Solve[f[x]==0, x, Reals]  

{{x -> ConditionalExpression[
         Root[ (* original polynomial *), 1], 
         a^4 - 4 a^3 b + 6 a^2 b^2 - 4 a b^3 + b^4 - 8 c < 0]},
 {x -> ConditionalExpression[
         Root[ (* original polynomial *), 2], 
         a^4 - 4 a^3 b + 6 a^2 b^2 - 4 a b^3 + b^4 - 8 c < 0]}}

In other words, there are two real roots if $(a-b)^4 - 8 c < 0$, and no real roots otherwise.

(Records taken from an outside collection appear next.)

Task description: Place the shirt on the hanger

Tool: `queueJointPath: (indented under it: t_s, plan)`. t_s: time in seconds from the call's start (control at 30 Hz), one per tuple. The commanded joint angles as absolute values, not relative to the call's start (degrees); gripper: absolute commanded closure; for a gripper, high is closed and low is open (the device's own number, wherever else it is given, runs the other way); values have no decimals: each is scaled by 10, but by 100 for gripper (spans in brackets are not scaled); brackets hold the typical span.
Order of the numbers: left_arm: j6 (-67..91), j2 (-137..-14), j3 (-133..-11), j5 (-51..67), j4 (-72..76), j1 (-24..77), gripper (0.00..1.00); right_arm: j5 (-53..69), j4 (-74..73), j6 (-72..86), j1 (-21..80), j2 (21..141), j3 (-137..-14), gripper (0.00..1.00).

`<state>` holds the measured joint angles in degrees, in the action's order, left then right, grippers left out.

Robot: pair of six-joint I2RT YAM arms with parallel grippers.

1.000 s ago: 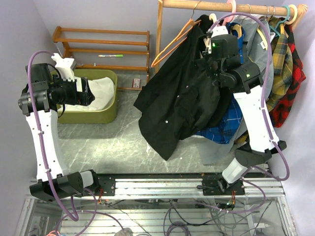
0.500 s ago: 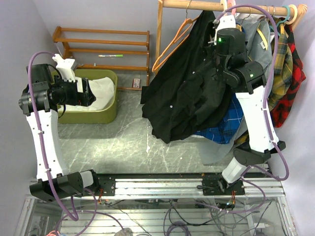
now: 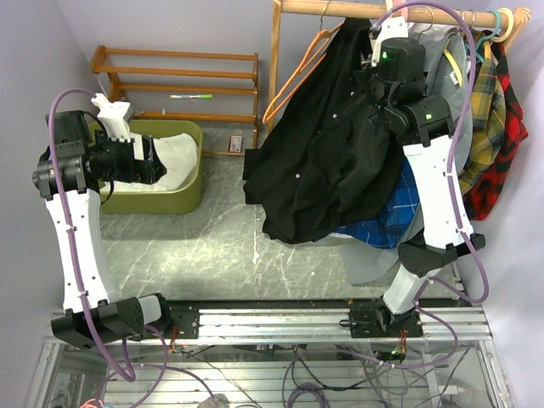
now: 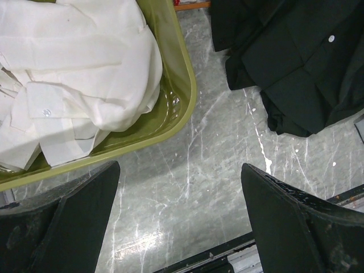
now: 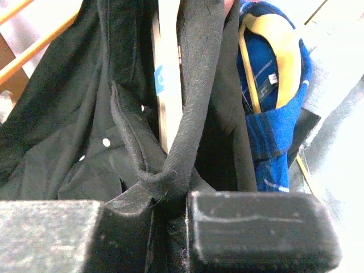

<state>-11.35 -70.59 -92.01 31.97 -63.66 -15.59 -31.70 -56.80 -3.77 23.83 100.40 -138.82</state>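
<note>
Hanging: shirt [image 3: 323, 161] lifted to rail [image 3: 340, 8]; hanger hidden; seating unconfirmed
Right gripper [image 5: 168, 199]: clamped on shirt fabric
Left gripper [image 4: 179, 222]: spread, idle

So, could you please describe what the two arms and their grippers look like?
The left arm and right arm share white, flat-sided links and chunky black joints. A purple cable loops along each. Small green lights glow on the right one. The left gripper and right gripper have matte black fingers, the right's scuffed.
</note>
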Motion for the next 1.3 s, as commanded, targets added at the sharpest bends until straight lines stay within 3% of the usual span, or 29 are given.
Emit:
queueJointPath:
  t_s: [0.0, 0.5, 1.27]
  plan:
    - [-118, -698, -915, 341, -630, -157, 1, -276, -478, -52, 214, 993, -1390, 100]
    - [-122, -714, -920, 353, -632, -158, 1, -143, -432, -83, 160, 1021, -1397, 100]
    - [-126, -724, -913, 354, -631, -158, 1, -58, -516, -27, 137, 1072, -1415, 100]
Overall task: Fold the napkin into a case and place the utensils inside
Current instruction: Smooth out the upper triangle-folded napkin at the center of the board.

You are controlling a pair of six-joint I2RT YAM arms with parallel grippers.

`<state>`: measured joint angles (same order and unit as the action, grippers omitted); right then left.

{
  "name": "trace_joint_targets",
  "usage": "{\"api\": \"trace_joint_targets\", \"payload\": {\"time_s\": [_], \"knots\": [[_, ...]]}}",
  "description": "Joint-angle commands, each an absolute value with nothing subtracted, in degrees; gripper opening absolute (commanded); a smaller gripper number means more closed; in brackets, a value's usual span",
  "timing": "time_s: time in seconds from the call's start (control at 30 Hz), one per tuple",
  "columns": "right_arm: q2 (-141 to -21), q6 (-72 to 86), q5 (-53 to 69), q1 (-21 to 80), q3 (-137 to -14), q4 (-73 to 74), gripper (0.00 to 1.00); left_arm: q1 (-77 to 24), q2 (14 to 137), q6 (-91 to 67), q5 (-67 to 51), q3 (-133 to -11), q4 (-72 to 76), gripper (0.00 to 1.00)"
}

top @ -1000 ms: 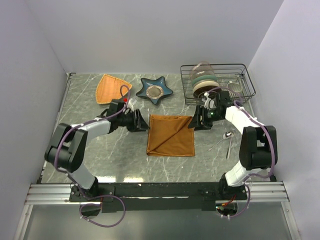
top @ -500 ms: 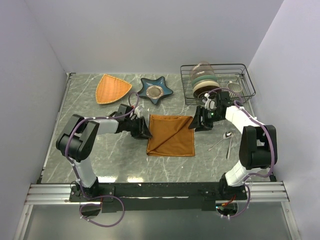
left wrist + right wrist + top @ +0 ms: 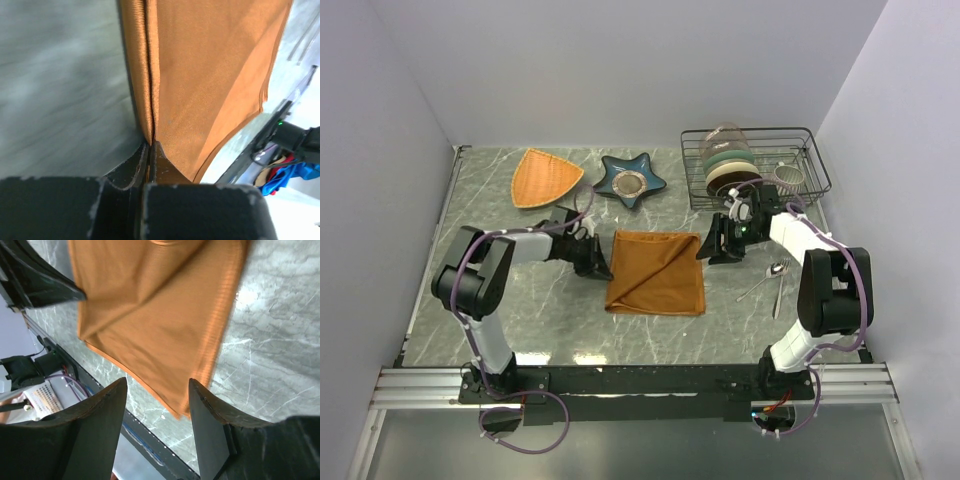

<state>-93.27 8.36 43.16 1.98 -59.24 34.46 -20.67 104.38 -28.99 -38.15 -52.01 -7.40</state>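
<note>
1. the napkin (image 3: 655,272) lies in the middle of the grey marble table (image 3: 520,320). it is folded into a rough square, with a diagonal crease running from its far right corner to its near left corner.
2. my left gripper (image 3: 599,263) is down low at the napkin's left edge, with the arm reaching in from the left side of the table.
3. from the left wrist, my left gripper (image 3: 150,145) is pinched closed on that edge. its two fingers (image 3: 127,167) meet with only the cloth's hem between them, and the napkin (image 3: 210,75) spreads away beyond the tips.
4. my right gripper (image 3: 712,243) sits at the napkin's far right corner, just beside the cloth.
5. from the right wrist, my right gripper (image 3: 157,385) is spread wide and has hold of nothing. its fingers (image 3: 95,430) stand well apart, and the napkin (image 3: 150,315) lies flat on the marble beyond them, one edge running down toward the gap between them.
6. the utensils (image 3: 760,283) lie on the table to the right of the napkin, apart from it and close to my right arm. their far ends are close together and their near ends are splayed.
7. a wire rack (image 3: 810,160) holding dishes stands at the far right of the table.
8. a blue star-shaped dish (image 3: 630,181) and an orange woven triangular plate (image 3: 545,177) sit along the far side, both apart from the napkin.
</note>
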Motion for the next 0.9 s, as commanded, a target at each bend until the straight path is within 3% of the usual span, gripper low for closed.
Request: {"api": "trace_joint_targets", "payload": {"time_s": [0.0, 0.3, 0.43, 0.63, 0.87], "knots": [[-92.64, 10.72, 44.99, 1.76, -56.08, 31.38, 0.60, -14.87, 103.36, -12.79, -34.46, -54.40, -23.77, 0.01], [-91.14, 14.31, 47.02, 6.50, -52.82, 26.29, 0.58, -9.84, 109.85, 5.70, -33.83, -68.10, -35.68, 0.01], [-91.49, 15.82, 44.57, 8.70, -54.31, 24.79, 0.58, -10.19, 111.09, 4.66, -37.44, -70.67, -37.01, 0.01], [-94.74, 18.54, 42.45, 9.14, -57.39, 22.94, 0.56, -11.51, 109.51, -1.56, -38.06, -65.31, -33.49, 0.02], [-95.89, 19.59, 45.61, 12.03, -63.80, 20.57, 0.42, -9.15, 105.04, -7.37, -40.50, -60.91, -27.43, 0.44]]}}
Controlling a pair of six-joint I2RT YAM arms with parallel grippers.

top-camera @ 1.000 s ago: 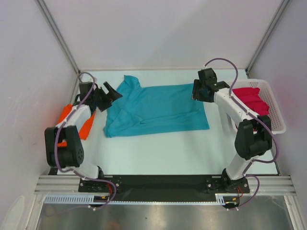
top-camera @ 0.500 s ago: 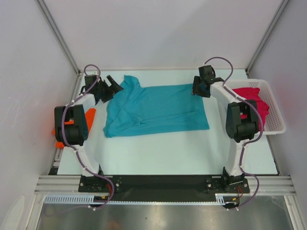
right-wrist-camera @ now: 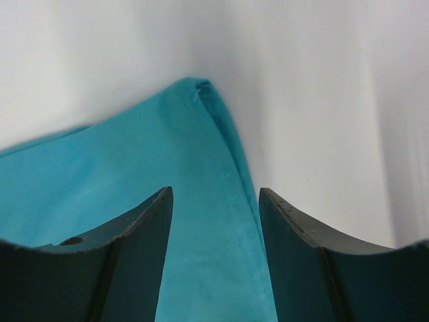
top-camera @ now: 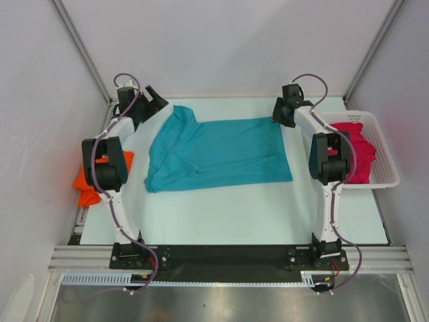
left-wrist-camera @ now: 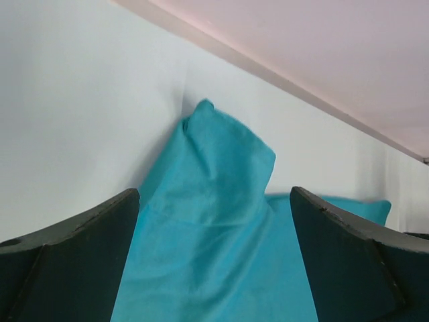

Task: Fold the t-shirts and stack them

To see why this is using high-school algebra techniques, apply the transformation $x = \sqrt{u}-\frac12(a+b)$:

FullSimplify[Expand[f[x] /. {x -> Sqrt[u] - (a + b)/2}]]

(* 1/8 (a - b)^4 - c + 3 (a - b)^2 u + 2 u^2 *)

Each of the two roots $u_\pm$ of this polynomial will correspond to two roots of the original polynomial. If we want real roots for $x$, then both the roots for $u$ must be real and positive. But the sum of the roots of this latter polynomial is $-3(a-b)^2/2 < 0$. So at least one solution for $u$ must be negative, meaning that there is at most one positive root for $u$ and therefore at most two real roots for $x$.

We can ensure that the other $u$ root is positive by noting that the product of the roots of the quadratic polynomial is $(\frac18(a - b)^4 - c)/2$. Since one root is negative, and we want the other root to be positive, this quantity must be negative.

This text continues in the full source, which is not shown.